3. Das Urteil ist vorläufig vollstreckbar.

4. Die Revision wird nicht zugelassen.

 

Gründe

I. Die Beklagte verkaufte dem Kläger am 5.2.2011 einen Pkw Porsche 944 zum Preis von 3.500 EUR. Der Wagen wies einen Kilometerstand von 214.000 auf. Er stammte aus dem Nachlass des Ehemanns der Beklagten, in dem sich noch ein zweites Auto desselben Fabrikats befand.

Der Kläger hatte das von ihm erworbene Fahrzeug am 23.1.2011 bei der Beklagten besichtigt. Seiner anfänglichen Darstellung zufolge wurde ihm in diesem Zusammenhang eine auf 6.200 EUR lautende Rechnung über den Einbau eines Austauschmotors präsentiert. Später hat er vorgetragen, die Beklagte habe seinerzeit erklärt, dass der Wagen bei einem Kilometerstand von 211.459 einen Austauschmotor erhalten habe, für dessen Anschaffung 8.000 EUR aufgewandt worden seien.

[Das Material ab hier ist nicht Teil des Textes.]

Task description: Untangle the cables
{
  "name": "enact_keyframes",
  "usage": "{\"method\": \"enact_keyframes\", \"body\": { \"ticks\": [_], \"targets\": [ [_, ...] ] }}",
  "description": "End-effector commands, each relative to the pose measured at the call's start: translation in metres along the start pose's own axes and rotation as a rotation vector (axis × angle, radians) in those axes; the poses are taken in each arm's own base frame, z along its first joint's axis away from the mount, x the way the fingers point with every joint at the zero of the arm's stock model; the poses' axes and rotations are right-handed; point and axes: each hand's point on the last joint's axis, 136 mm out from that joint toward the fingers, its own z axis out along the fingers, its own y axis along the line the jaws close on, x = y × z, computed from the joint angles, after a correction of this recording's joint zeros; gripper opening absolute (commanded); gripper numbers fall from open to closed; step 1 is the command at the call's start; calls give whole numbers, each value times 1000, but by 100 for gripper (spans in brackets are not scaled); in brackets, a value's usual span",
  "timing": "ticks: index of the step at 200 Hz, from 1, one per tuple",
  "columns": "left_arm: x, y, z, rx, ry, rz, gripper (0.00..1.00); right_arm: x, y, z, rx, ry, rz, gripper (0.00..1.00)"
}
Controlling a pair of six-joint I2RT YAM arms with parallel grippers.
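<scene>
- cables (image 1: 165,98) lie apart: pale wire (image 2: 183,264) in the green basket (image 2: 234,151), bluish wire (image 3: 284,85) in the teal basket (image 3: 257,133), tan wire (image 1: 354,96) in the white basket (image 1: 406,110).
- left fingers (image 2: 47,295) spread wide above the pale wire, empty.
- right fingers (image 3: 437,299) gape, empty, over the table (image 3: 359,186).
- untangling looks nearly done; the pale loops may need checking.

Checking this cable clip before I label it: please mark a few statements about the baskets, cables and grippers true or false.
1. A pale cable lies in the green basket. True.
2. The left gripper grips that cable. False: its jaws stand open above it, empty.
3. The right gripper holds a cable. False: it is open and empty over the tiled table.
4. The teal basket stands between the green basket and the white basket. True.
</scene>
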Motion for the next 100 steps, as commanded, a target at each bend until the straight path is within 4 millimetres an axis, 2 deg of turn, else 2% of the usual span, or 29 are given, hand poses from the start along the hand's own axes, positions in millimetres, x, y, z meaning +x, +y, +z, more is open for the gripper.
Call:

Nach dem Vorbringen der Beklagten war lediglich vom Einbau eines "anderen Motors" die Rede. Dazu existiert eine vom 19.7.2002 datierende Rechnung, die u.a. die Auslieferung eines Motorblocks für 647,80 EUR nebst Mehrwertsteuer ausweist und die Kilometerleistung des Porsche mit 186.422 angibt. Sie wurde dem Kläger nach der in der Klageschrift enthaltenen Darstellung bei Vertragsschluss ausgehändigt, seinem späteren Vortrag nach indessen zu keiner Zeit vorgelegt.

Außer der Rechnung vom 19.7.2002 ist eine Rechnung vom 9.6.2005 vorhanden, die sich über Motorreparaturkosten von insgesamt 1.449,17 EUR verhält und einen Kilometerstand von 211.459 nennt. Auch diese Rechnung hat der Kläger seiner Behauptung gemäß nicht erhalten.

Der Kaufvertragsschluss vom 5.2.2011 erfolgte bei der Beklagten schriftlich auf der Grundlage eines Formulars, in das der Kläger Eintragungen machte. Dabei vermerkte er: "Fahrzeug hat AT Motor bei 211.459 km bekommen, mit Rechnungen belegt." Der Kläger hat vorgebracht, er habe eine entsprechende, wohl gefälschte Rechnung "über 6.000 EUR bis 8.000 EUR" eingesehen. Außerdem habe die Beklagte "klar und deutlich erklärt, dass das Fahrzeug einen Austauschmotor bei Kilometer 211.459 erhalten hat".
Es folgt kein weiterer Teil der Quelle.